Контролирую себя? Ванек говорил в машине, что хочет завладеть моим телом и контролировать его.
Возможно, а скорее наверняка, это происходит у меня в голове. Мозг из ничего сконструировал весь этот сценарий, взяв бредовые претензии Ванека и сплетя их в бессмысленное, но в то же время единое целое. Не могу сказать, реальность это или нет, потому что нет точки отсчета, внешних данных, которые задали бы контекст. Отдал бы что угодно, лишь бы все это оказалось дурным сном. Чтобы сейчас проснуться в больнице Пауэлла, съесть тарелочку овсяной каши, поиграть с Линдой в продавца и покупателя. Вернуться к прежней жизни. Она, эта жизнь, была ужасна, я ее ненавидел, но она принадлежала мне! При правильном лечении она была бы моей всегда. Единая устойчивая реальность без всяких монстров, без убийств и заговоров, которую я не отдал бы никому.
Больше не буду убегать. Я пришел сюда, чтобы найти ответы.
Киваю фермеру:
— Контролирую. Но сейчас мне нужна ваша помощь. Можете спрятать меня?

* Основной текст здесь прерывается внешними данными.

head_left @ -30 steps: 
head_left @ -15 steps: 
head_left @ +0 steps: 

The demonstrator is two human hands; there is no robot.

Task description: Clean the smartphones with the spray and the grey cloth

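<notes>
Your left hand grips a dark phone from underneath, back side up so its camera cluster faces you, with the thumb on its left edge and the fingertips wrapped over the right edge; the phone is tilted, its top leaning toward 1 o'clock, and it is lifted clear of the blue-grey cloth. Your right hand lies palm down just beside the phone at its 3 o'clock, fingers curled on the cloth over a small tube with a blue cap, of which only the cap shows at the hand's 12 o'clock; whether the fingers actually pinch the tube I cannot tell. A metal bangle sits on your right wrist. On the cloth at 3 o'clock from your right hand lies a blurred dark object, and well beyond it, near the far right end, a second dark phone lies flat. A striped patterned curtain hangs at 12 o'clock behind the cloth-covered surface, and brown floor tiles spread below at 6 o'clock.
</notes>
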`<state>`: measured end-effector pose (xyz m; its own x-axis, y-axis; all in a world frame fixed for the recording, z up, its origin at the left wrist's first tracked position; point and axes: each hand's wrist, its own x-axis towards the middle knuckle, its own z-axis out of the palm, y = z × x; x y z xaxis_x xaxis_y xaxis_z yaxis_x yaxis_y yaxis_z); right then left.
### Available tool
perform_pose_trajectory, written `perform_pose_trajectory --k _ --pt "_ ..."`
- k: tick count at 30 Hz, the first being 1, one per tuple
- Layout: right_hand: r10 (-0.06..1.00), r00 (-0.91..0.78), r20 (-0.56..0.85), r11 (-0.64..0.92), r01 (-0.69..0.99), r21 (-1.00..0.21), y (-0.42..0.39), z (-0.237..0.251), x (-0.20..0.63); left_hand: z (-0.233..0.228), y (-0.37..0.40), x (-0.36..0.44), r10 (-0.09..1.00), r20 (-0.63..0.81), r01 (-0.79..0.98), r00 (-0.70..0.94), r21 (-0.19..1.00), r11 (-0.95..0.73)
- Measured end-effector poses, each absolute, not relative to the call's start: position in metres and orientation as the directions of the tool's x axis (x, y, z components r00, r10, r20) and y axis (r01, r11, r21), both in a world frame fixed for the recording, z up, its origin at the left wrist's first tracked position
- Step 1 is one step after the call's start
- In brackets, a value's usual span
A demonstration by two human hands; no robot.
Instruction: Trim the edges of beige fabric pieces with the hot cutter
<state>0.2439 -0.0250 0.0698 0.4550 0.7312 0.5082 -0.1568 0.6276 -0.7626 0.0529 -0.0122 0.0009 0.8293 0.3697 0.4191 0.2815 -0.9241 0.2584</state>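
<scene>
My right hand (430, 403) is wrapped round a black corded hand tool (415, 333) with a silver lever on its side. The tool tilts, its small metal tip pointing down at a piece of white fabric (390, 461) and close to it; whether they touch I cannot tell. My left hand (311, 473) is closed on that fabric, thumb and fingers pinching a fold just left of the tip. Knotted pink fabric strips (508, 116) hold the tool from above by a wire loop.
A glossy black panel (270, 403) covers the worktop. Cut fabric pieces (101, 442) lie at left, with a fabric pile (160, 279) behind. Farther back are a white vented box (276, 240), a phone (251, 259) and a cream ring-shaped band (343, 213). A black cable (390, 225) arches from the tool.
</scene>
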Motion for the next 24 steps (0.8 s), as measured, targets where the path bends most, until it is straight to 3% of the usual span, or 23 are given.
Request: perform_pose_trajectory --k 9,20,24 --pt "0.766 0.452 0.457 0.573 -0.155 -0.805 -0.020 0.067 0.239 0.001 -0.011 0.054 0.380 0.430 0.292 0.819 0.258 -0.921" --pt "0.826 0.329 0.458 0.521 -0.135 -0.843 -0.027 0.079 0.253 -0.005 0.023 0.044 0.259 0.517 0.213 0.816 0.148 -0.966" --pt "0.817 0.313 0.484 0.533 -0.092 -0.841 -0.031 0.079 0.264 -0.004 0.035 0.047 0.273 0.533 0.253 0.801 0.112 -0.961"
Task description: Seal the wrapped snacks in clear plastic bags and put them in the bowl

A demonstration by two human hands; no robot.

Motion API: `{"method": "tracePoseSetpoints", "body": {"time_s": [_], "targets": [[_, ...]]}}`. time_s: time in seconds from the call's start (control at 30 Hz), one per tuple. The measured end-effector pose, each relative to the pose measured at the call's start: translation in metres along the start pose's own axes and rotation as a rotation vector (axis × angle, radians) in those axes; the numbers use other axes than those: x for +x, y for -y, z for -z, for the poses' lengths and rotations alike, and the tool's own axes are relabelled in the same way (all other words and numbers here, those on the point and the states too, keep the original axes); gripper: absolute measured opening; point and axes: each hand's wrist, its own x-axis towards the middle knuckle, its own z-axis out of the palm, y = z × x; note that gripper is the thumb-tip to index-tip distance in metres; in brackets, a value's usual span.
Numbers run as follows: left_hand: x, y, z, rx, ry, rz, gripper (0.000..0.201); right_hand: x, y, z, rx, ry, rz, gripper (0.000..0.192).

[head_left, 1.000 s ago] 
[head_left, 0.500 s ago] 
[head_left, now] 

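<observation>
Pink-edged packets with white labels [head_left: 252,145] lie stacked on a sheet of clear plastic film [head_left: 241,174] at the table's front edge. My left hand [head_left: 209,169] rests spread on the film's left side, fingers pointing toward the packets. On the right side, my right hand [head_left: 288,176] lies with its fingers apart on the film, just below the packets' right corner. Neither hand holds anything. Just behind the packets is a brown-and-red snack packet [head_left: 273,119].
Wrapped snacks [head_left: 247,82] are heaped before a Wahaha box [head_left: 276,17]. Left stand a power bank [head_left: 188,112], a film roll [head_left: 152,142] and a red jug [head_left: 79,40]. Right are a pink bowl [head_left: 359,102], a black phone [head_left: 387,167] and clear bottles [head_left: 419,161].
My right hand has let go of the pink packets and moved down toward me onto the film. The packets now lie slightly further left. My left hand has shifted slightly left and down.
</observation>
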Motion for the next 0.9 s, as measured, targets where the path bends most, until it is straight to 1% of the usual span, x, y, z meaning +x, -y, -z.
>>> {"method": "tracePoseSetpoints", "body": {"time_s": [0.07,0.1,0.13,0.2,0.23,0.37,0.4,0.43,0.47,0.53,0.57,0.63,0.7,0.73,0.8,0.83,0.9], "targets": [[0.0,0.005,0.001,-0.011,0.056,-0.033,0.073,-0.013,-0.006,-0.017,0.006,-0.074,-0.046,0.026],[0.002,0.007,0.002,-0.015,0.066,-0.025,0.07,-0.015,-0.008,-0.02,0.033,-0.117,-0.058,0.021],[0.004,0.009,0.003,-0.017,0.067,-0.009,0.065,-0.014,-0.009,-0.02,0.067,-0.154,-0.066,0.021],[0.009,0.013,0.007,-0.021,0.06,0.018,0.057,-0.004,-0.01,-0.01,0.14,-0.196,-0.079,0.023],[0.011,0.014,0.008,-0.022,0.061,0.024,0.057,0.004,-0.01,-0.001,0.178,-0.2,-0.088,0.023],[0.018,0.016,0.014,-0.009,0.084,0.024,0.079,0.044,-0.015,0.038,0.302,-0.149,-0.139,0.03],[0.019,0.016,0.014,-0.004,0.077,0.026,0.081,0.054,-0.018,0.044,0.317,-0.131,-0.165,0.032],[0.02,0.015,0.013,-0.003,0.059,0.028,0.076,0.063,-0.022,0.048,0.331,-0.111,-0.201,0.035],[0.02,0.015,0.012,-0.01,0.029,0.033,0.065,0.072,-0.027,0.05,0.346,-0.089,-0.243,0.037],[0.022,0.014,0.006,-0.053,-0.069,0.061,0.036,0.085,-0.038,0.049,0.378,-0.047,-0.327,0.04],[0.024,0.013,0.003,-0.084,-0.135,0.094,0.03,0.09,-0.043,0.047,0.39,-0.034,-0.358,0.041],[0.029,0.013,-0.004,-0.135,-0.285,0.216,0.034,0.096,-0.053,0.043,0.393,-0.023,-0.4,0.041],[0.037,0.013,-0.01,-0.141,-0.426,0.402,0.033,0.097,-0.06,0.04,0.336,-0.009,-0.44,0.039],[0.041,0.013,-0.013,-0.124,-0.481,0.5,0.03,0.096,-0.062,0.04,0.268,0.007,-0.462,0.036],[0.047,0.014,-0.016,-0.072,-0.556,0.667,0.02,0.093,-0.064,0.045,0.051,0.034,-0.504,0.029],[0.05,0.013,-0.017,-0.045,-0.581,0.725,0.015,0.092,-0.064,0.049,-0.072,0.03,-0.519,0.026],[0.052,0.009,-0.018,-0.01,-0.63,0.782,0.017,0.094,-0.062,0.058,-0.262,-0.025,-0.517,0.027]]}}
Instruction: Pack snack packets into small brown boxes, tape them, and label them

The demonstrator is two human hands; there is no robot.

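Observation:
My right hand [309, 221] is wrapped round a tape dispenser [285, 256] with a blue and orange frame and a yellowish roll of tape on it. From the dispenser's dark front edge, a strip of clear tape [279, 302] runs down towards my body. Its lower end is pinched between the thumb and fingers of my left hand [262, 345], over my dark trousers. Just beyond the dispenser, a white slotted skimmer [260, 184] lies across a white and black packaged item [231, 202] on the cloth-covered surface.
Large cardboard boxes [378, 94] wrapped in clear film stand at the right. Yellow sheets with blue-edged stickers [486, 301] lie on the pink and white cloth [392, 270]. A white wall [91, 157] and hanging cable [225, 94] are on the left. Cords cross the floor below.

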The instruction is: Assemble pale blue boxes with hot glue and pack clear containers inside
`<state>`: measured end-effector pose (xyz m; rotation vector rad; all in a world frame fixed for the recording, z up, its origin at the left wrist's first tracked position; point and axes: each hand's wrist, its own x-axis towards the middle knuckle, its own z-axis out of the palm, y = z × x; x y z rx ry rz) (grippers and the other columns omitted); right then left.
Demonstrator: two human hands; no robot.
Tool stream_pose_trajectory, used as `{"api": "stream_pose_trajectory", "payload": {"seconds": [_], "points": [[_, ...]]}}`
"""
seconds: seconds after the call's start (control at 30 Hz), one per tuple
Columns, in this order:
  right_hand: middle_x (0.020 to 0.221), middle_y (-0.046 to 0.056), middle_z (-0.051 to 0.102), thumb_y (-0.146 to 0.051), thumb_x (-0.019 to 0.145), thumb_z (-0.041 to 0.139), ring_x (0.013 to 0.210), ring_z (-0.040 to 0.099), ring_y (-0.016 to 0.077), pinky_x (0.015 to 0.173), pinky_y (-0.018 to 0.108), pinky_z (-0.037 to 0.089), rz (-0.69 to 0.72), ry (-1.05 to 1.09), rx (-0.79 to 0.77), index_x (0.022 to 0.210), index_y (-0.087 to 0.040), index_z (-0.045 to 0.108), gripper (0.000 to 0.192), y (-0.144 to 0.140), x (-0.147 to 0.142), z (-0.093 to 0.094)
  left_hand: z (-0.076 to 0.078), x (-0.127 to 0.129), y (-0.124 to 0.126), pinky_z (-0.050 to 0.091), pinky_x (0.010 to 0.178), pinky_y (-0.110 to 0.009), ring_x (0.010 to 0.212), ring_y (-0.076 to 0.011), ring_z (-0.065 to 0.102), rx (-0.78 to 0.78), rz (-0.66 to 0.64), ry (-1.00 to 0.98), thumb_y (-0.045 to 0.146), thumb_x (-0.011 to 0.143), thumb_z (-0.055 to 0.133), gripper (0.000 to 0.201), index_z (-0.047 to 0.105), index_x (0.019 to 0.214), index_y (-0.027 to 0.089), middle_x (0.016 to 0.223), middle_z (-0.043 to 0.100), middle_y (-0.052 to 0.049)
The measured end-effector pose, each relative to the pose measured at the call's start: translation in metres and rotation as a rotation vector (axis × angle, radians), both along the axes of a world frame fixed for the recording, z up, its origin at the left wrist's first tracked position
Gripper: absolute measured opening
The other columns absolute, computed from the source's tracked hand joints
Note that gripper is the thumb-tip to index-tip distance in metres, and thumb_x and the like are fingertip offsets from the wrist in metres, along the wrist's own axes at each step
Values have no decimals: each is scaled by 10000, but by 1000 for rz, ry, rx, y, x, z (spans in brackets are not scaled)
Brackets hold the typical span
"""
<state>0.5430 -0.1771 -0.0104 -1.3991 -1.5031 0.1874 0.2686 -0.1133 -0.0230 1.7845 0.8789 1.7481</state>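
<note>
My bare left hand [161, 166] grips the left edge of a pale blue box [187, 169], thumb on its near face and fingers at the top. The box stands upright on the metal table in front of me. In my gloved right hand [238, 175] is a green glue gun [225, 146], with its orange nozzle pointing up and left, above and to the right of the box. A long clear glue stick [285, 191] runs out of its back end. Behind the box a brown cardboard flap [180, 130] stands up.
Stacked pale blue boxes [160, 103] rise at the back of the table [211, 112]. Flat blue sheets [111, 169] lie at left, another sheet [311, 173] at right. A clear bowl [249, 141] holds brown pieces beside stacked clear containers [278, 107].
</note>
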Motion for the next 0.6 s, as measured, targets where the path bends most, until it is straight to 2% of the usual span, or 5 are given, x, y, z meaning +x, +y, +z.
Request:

— Конечно. — Он тащит меня к забору. — Скорее! Они не могут пройти на территорию без ордера. Ах, доктор, это так здорово! Вы должны увидеть лагерь — нам удалось многого добиться!
«Многого». Это заявление предполагает перемены; он думает, что я был здесь прежде. Не об этом ли говорил Ванек, настойчиво призывая вспомнить события двух потерянных недель? Что, если Ванек в самом деле завладел моим телом и заявился сюда? Это могло бы объяснить, почему меня называют его именем. Потом, когда полиция нашла нас, мы выпрыгнули из окна, а на сеансе томографии личность Ванека случайно стерли. Медицинская процедура снова сделала меня главным. Могло ли это случиться? Возможно ли такое вообще?
Мы перебираемся через забор, и я улыбаюсь фермеру. По другую сторону очень плотно растут высокие деревья с густыми кронами.
— Вам удалось многого добиться всего за несколько месяцев?
Он останавливается в удивлении, наклоняет голову:
— За несколько месяцев?
Теперь я удивлен еще больше:
— А разве больше времени прошло?
— Вероятно, в вашем несвободном состоянии это и могло показаться парой месяцев. Но на самом деле гораздо больше.
Едва услышав ответ, я понимаю, что знал его заранее. Но все равно уточняю, хотя и не без страха:
— И сколько же?
— Двадцать лет.
Двадцать лет. Фермер говорит не о недавнем посещении, он ведет речь обо мне, о Майкле Шипмане. Это ферма, на которой жил Милош Черни. Сюда привезли мою похищенную мать, здесь ее и убили. Здесь родился я.
Он думает, что я был Ванеком, еще даже не став самим собой.
— Покажите, — говорю я. — Покажите мне все.
Никаких сомнений, в меня что-то внедрили. А именно Ванека. Потом ждали двадцать лет, когда он начнет контролировать мое тело. Так происходило прежде, так происходит и сейчас с другими, а меня спасла… шизофрения! Нарушение химического баланса в мозгу. Забавно.
Насколько велик их План? Сколько еще людей они собираются подчинить… И что именно подчиняет нас? Что такое доктор Ванек? Что бы за этим ни стояло, я должен все выяснить и остановить их.